▶ Your goal
An exact copy of the listing is what is needed; please output it in full.

Start of Supplied material

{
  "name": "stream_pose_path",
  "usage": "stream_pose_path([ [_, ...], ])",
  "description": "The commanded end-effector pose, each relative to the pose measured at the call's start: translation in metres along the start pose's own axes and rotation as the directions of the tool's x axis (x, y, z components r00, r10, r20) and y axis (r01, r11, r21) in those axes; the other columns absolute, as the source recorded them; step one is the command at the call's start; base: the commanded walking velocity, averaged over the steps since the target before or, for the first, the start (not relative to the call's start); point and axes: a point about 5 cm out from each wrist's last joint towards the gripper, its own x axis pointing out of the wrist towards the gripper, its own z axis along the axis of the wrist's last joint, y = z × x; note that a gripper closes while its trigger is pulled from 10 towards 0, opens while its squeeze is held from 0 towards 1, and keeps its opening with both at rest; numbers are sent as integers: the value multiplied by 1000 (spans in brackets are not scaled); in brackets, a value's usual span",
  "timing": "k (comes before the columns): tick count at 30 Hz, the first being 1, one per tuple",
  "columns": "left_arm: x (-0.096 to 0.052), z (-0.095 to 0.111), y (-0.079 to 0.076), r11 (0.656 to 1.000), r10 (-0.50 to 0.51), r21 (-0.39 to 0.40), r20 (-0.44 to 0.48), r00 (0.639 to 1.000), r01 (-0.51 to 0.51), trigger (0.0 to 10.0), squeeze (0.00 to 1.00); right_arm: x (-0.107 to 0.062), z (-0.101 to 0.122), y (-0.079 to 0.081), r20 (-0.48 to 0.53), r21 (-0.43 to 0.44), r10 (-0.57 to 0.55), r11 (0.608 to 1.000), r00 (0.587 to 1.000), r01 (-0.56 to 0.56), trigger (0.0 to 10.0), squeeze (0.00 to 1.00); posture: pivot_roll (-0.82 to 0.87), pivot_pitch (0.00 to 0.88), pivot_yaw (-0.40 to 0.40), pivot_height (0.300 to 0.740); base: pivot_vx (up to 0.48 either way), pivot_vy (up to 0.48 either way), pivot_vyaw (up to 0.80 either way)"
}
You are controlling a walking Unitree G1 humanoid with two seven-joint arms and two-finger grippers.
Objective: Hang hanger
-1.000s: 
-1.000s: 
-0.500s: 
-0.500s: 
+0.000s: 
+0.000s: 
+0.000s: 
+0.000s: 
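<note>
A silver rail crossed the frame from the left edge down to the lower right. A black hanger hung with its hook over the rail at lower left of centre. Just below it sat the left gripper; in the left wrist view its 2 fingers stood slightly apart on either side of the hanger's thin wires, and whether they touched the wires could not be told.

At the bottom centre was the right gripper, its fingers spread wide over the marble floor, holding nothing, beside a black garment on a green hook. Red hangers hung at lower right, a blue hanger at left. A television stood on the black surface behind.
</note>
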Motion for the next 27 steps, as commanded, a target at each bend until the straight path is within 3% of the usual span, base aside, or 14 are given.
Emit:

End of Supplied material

▶ Solution to this exercise
{
  "name": "stream_pose_path",
  "usage": "stream_pose_path([ [_, ...], ])",
  "description": "The commanded end-effector pose, each relative to the pose measured at the call's start: translation in metres along the start pose's own axes and rotation as the directions of the tool's x axis (x, y, z components r00, r10, r20) and y axis (r01, r11, r21) in those axes; the other columns absolute, as the source recorded them; step one is the command at the call's start; base: the commanded walking velocity, averaged over the steps since the target before or, for the first, the start (not relative to the call's start); point and axes: a point about 5 cm out from each wrist's last joint towards the gripper, its own x axis pointing out of the wrist towards the gripper, its own z axis along the axis of the wrist's last joint, y = z × x; note that a gripper closes while its trigger is pulled from 10 towards 0, opens while its squeeze is held from 0 towards 1, and keeps its opening with both at rest; numbers are sent as integers: the value multiplied by 1000 (spans in brackets are not scaled); in brackets, a value's usual span",
  "timing": "k (comes before the columns): tick count at 30 Hz, the first being 1, one per tuple",
  "columns": "left_arm: x (-0.096 to 0.052), z (-0.095 to 0.111), y (-0.079 to 0.076), r11 (0.656 to 1.000), r10 (-0.50 to 0.51), r21 (-0.39 to 0.40), r20 (-0.44 to 0.48), r00 (0.639 to 1.000), r01 (-0.51 to 0.51), trigger (0.0 to 10.0), squeeze (0.00 to 1.00); right_arm: x (-0.107 to 0.062), z (-0.101 to 0.122), y (-0.079 to 0.081), r20 (-0.48 to 0.53), r21 (-0.43 to 0.44), r10 (-0.57 to 0.55), r11 (0.608 to 1.000), r00 (0.587 to 1.000), r01 (-0.56 to 0.56), trigger (0.0 to 10.0), squeeze (0.00 to 1.00); posture: pivot_roll (-0.82 to 0.87), pivot_pitch (0.00 to 0.88), pivot_yaw (-0.40 to 0.40), pivot_height (0.300 to 0.740); base: pivot_vx (up to 0.48 either way), pivot_vy (up to 0.48 either way), pivot_vyaw (up to 0.80 either way)"
}
You are controlling a walking Unitree G1 humanoid with two seven-joint arms and two-finger grippers.
Objective: Hang hanger
-1.000s: 
-1.000s: 
-0.500s: 
-0.500s: 
+0.000s: 
+0.000s: 
+0.000s: 
+0.000s: 
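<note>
A silver rail crossed the frame from the left edge down to the lower right. A black hanger hung with its hook over the rail at lower left of centre. Just below it sat the left gripper; in the left wrist view its 2 fingers stood slightly apart on either side of the hanger's thin wires, and whether they touched the wires could not be told.

At the bottom centre was the right gripper, its fingers spread wide over the marble floor, holding nothing, beside a black garment on a green hook. Red hangers hung at lower right, a blue hanger at left. A television stood on the black surface behind.
</note>
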Motion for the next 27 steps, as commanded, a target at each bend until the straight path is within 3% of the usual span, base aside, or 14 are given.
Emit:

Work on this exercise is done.